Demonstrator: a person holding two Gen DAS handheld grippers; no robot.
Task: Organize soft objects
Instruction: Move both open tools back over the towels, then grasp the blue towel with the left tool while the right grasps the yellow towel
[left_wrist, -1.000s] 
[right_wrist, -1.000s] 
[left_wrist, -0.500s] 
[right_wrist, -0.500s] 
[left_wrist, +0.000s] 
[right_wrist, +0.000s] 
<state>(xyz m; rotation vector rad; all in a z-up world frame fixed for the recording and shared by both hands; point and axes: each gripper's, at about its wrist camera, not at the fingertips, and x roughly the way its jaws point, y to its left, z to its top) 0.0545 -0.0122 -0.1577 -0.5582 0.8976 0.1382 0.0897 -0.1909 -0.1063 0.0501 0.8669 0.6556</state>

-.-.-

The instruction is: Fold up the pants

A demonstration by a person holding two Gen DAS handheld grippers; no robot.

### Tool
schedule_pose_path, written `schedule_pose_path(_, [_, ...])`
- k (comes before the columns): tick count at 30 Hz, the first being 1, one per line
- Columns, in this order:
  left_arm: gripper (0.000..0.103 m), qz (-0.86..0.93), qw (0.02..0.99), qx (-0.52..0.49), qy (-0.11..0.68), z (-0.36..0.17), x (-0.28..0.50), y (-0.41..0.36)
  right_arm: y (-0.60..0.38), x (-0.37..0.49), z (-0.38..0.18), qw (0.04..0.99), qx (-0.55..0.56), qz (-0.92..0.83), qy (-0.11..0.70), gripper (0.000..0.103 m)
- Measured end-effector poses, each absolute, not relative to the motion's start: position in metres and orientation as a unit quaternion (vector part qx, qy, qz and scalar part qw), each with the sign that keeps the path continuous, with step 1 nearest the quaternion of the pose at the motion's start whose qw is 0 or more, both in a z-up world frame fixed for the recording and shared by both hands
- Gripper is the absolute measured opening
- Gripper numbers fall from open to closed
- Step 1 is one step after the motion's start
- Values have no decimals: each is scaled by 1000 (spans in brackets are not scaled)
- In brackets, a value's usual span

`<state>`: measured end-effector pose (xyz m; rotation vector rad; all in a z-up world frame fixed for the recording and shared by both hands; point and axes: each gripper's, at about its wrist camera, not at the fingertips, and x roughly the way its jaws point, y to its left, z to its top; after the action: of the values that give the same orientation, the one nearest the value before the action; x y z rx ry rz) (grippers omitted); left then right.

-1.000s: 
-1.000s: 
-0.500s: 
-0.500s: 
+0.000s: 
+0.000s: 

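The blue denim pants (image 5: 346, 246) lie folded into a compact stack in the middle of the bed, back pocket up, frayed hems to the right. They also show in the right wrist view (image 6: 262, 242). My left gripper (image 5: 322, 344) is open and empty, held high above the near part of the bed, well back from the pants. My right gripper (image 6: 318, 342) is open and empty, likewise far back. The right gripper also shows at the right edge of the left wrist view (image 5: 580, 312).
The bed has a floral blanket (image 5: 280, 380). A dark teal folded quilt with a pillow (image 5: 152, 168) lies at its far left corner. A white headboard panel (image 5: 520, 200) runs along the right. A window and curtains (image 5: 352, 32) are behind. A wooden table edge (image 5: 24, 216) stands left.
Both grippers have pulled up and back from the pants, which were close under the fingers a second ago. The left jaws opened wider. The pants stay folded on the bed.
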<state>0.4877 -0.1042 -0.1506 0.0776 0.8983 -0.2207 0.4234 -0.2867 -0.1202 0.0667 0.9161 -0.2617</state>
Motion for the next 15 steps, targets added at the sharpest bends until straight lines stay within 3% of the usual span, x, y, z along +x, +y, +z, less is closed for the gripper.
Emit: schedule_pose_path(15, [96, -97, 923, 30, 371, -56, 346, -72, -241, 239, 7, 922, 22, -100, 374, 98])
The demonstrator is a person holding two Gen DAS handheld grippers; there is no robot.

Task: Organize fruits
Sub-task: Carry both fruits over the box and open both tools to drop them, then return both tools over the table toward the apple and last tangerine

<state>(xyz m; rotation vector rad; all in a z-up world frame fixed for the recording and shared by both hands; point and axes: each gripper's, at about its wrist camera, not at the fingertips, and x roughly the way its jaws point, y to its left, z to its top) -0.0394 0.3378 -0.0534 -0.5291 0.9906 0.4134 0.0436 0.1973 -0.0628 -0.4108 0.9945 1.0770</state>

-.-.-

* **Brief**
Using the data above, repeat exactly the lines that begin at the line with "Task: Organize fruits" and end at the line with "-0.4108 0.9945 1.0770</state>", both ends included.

* **Answer box**
Task: Organize fruits
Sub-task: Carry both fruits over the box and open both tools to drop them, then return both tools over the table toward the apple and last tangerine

<state>(xyz m; rotation vector rad; all in a z-up world frame fixed for the recording and shared by both hands; point and axes: each gripper's, at about its wrist camera, not at the fingertips, and x roughly the way its jaws point, y to its left, z to its top) -0.0394 0.3378 -0.0534 -0.5291 0.9906 0.4134 0.0436 0.1973 -0.0628 -0.4108 0.9945 1.0770</state>

The requested output is now complete.